A ritmo de caravana, bajo el estruendo de peinadora que retumba en los oídos y con fanfarrias que anuncian victoria segura, así como en la política, así mismo nos llega el amor. Entrada triunfal en el corazón, en nuestras vidas y en todo el entorno que nos rodea, llega el amor a contagiar el ánimo de cosas bonitas y de actitud de poder que le inyecta a uno entre las venas esa capacidad de comernos el mundo sin hambre. A veces hasta por gula.

Y como en la política, ese mismo amor que entra por las escalinatas del Palacio Presidencial perseguido por la interminable escolta que suena sirenas y anuncia poder, deja el mandato cuando termina y sale escurridizo por la puerta pequeña, sin escolta, con los escasos pero verdaderos amigos que siempre han estado allí. A casa, a escribir y a probar la temida soledad que deja la resaca de poder, de estar, de los planes que quedaron en el aire, de tener la llave, de tener el control, a no tener nada más que su voz y el infame título de ex.
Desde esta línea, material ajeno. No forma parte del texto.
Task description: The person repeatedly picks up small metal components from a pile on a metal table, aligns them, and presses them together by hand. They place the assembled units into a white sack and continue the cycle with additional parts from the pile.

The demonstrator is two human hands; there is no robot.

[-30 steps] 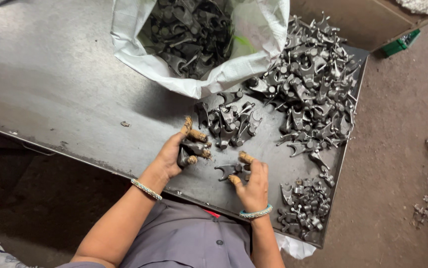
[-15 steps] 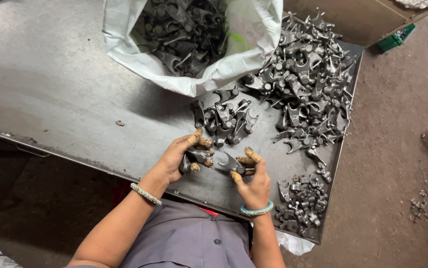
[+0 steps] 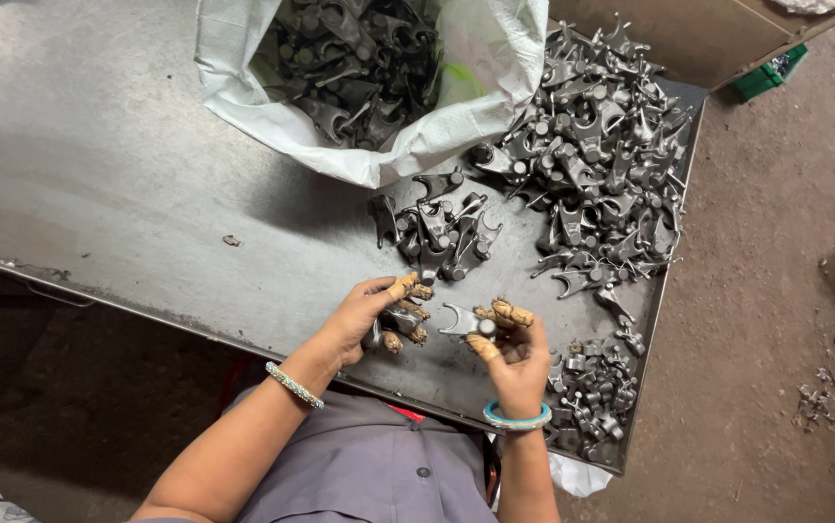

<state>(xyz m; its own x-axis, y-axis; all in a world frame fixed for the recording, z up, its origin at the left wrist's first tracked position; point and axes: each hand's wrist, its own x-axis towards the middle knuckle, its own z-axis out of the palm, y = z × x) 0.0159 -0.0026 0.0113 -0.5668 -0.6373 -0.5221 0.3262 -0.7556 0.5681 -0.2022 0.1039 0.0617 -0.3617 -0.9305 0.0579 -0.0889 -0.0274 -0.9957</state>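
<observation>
Metal fork part [image 3: 458, 320] is pinched in the right hand [image 3: 512, 353], just below the white sack [image 3: 495, 77] of dark parts. Left hand [image 3: 367, 315] grips another part [image 3: 400, 322]. Green box [image 3: 771, 70] lies right of the sack.

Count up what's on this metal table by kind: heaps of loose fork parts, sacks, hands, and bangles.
Heaps of loose metal fork parts: 3, a large heap, a small middle heap, a near-corner heap
White sack of parts: 1
Hands: 2, left hand, right hand
Bangles: 2, and
Total: 8
</observation>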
Repleto de discursos de campaña, de un falso empeño que persigue intereses, de promesas de eternidad, de un calor y seguimiento que aviva el proselitismo y que se olvida en la presidencia. El candidato que abraza, que carga, que resuelve, que salta los charcos que le imponga la vida, que sortea vicisitudes en nombre de irse en primera vuelta y que cuando está abajo te jura que va a estar toda la eternidad.

Como a un pueblo cansado y agotado de existir entre el desasosiego y la desesperanza, le toca la puerta el amor justo cuando fallaba la fe y cuando la desdicha acechaba para convencer que de ese triunfo no nos tocaba un pedazo del pastel. Resignados a que como parte de la vida, el papel de los que están solos se resume a ser espectadores de las victorias de la oposición, del que tiene ventaja y poder para asumir la victoria electoral. Como en la política, hace galas de ventura y de prosperidad en los primeros 6 o 9 meses, viste sus mejores prendas de esfuerzo, tolerancia y optimismo, para cuando se tercia la ñoña, sacar sus miedos a pasear y despertar el monstruo del hambre de poder y el afán de reelección en otros corazones que ya dejó de ser el suyo.

Bonito en teoría, como en la política. Pero cuanta valentía requiere llevar a cabo el programa de gobierno al pie de la letra en el corazón, cuando dos almas distintas se juntan. Relajado, igual que esos candidatos que se han apartado de hacer de la política un ejercicio de bien común, hay quienes cambian de amor y de dirección hoy y enfilan cañones a un corazón distinto cada mes.

De mala memoria como los pueblos, que se afanan de dar la oportunidad a quien tantas veces ha fallado, que les ha dado la espalda al asumir el poder, que se vuelven presas del miedo, que se hacen los sordos, ciegos y mudos y que cada 4 años se visten de angelitos para que el pueblo marche como borregos a votar por quienes no han sabido asumir el encanto del alma de este pueblo o la complicidad de un corazón enamorado.

Cíclico, porque nos debatimos el corazón entre candidatos que sólo cambian de discurso o nos echamos de enemigo a quien ayer preparaba las mismas maletas que hoy le toca preparar a usted.

Tránsfuga como aquellos que persiguiendo intereses traicionan sus ideales, su lealtad y hasta sus propios principios, en nombre de lo que solamente conviene. Como esos amores que te elevan, te abren puertas, te dan la llave, te conceden el poder, te abren el corazón y después piden espacio.

Complicado hasta más no poder, porque en la política al igual que el amor, vivimos a merced del otro y no terminamos de entender, más allá de las quejas y la indignación, que los presidentes, el amor y la compañía los elegimos nosotros y que los pueblos como el corazón, tienen los gobiernos que merecen.